It is not necessary to actually breach a contract for your contract breach liability to arise. A clear declaration to the other party of refusal to perform an agreement (in the future) may be suffice to trigger a breach situation.
Imagine the hypothetical case of a supplier of equipment (Widgets Ltd) which agrees by way of contract (dated January 2, 2014) to furnish certain machines to be used by a company (Doogle plc) in its production plant. The parties agree on a delivery date of August 10, 2014. However, the manager of Widgets informs Doogle’s CEO in May 2014 that because of in-house technical problems the delivery will be at least 6 months late and that the machine will have an output 10% less than the specfications in the contract order. What are the consequences? Must Doogle wait until 11 August, determine that the machines have not arrived and then terminate or sue for damages for late delivery (or when they finally arive, for defective performance)? Not necessarily.
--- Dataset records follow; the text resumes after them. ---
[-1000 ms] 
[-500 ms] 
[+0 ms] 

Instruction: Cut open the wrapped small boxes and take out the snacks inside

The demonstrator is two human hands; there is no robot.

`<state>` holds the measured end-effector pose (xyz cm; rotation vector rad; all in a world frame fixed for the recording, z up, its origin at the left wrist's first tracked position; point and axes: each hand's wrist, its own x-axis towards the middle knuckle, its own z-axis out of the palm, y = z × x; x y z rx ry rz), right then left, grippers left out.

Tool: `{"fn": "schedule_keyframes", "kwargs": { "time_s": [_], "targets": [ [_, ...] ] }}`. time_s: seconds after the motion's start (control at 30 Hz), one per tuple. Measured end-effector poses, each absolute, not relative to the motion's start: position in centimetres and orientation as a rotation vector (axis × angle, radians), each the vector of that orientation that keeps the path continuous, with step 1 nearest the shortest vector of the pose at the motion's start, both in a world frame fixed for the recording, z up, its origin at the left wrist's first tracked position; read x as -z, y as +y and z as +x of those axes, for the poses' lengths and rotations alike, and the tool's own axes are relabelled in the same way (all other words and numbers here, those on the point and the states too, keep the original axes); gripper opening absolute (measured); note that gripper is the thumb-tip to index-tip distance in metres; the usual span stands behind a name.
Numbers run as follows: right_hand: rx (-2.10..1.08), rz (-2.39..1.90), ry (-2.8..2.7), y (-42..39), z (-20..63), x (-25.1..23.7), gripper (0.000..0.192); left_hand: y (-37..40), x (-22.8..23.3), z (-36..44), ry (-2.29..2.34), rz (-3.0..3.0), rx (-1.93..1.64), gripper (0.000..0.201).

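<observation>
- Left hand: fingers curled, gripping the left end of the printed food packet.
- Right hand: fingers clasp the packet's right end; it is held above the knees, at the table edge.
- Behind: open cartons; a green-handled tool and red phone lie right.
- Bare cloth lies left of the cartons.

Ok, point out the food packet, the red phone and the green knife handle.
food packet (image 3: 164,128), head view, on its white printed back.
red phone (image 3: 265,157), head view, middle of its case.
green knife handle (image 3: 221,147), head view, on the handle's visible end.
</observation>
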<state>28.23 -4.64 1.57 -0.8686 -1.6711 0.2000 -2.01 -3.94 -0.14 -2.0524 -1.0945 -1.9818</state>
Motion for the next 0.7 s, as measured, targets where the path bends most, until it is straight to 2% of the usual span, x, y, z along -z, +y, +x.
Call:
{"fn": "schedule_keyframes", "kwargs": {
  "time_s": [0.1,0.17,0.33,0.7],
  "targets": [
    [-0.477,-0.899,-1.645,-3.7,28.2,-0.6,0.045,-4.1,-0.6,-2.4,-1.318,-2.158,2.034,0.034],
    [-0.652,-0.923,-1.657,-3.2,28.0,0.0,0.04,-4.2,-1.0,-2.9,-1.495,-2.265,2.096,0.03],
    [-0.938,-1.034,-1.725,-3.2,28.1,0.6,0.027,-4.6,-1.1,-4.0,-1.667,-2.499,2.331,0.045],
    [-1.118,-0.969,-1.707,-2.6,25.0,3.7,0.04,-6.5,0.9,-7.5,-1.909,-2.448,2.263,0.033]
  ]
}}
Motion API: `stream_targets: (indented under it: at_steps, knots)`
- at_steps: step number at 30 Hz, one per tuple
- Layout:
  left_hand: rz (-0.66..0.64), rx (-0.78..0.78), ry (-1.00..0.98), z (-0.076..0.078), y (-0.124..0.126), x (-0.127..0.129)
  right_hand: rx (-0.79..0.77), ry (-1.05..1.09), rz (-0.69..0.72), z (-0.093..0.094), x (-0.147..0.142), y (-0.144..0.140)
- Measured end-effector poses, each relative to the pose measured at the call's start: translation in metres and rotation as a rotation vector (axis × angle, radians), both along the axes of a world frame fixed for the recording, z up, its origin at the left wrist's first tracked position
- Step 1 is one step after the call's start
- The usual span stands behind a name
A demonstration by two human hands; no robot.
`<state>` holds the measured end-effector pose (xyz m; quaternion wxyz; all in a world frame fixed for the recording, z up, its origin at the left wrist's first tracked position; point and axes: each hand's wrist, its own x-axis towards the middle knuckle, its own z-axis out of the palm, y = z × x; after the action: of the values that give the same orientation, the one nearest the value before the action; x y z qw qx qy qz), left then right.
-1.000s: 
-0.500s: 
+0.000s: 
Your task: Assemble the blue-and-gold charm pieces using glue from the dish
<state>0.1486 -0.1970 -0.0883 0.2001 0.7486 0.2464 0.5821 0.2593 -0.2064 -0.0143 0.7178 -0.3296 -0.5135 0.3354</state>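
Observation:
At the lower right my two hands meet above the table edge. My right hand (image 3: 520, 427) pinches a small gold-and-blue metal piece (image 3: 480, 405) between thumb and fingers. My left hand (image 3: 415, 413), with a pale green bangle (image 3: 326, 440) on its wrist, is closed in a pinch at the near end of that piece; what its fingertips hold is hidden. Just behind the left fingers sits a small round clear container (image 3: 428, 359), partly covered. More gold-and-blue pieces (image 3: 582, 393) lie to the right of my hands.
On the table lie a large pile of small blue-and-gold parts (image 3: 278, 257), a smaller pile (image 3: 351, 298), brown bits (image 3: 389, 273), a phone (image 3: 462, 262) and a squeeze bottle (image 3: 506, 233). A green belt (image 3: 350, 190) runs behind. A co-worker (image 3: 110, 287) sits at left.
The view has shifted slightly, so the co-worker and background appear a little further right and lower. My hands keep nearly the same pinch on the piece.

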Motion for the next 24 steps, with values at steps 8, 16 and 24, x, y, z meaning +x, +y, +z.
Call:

If a party gives clear and unequivocal notice that it will not perform an existing contract as substantially agreed the common law systems have the concept of “repudiation” (refusal to perform). That can be regarded as a (material) breach.
The recent English case of Jet2.com Ltd v SC Compania Nationala de Transporturi Aeriene Romane Tarom SA at the Court of Appeal  EWCA Civ 87 has reviewed the established principles of repudiatory breach. The Court confirmed that where a party which had agreed to perform services for another renounced its obligations under the contract, damages fell to be assessed on the basis that it would have performed those obligations, notwithstanding any declared intention not to do so.
In other words the court said that the injured party should be put in the position it would have been in if the contract had been performed correctly by the repudiating party. Notwithstanding the general duties of mitigation of damage, this would involve the potential for claiming expectation damages for a (future) failure to perform as agreed.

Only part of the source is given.